Article Contributed on: 5/31/2007 11:45:43 PM
John Ralston wasn't the "half a loaf" guy. That was Lou Saban. Lou actually did what he could to turn chicken poop assemblies of players into chicken salad teams.I believe the Phipps were the owners when he was coach, and they weren't anxious to put up the dough for offensive firepower. Even with those difficulties, though, Lou did assemble some awesome defenses. which included people like Dave Costa (knocked out Joe Namath the year after the Jets won the Super Bowl), Rich Jackson, Paul Smith, and other notables.

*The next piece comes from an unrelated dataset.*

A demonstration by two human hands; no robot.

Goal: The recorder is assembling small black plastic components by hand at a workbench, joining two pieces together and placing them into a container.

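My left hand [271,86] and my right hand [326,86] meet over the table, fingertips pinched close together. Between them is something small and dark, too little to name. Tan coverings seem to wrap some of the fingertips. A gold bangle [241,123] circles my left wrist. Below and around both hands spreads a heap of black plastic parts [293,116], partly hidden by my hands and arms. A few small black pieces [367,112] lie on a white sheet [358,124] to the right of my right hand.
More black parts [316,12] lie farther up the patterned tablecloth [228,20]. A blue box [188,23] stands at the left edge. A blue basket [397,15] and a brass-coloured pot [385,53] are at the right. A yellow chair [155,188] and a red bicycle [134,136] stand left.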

But Lou's fate was set when, incredibly, a normally struggling Broncos team found itself tied with a very good Dolphns bunch late in a game. Don Horn, the quarterback, said later that he practically begged Saban for permission to toss the ball and try to win the thing. Saban replied that "if you think I'm going to let you guys screw this up you're wrong," or words to that effect! Apparently, he didn't have much confidence in his team. Horn said, "All I heard was Floyd, Floyd, Floyd," referring to Floyd Little (one of the best running backs not in the Hall of Fame).
The game ended with the score even, and legions of fans both bewildered and enraged.
After the game, when reporters asked Saban about his decision, he replied with his infamous "half-a-loaf is better than none." I met Floyd Little years later, (at the time he owned a Seattle area car dealership, probably still does, and was kind enough to sign a couple bubble-gum cards for me!) who said that, not only was Lou pelted with half-loaves of Wonder Bread and such after that game right up until he finally resigned, but his kids experienced the same thing at school!
We Denver fans can be, unfortunately, vicious!
So, you could make the point that Red Miller probably got the Broncos to the Super Bowl on John Ralston's fumes. And, we can make fun of John's "Power of Positive Thinking" preaching and hand-holding defense (a guy named Ray May, acquired from Baltimore, actually instigated that--not John. And the hand-holding was showcased on Denver's first Monday Night Football appearance, back in the days of Don, Frank, and, yes, Howard when they gained national credibility by tying--there's that word again--Oakland).
But leave the half-a-loaf laying with its author, not John Ralston, and certainly not Red Miller (who finally exited over the same frustrations with tight-fisted owners that plagued Lou, and would later do so to Dan Reeves until Pat Bowlen bought the team), but the ever-persevering and, at least in Denver, not successful, Lou Saban.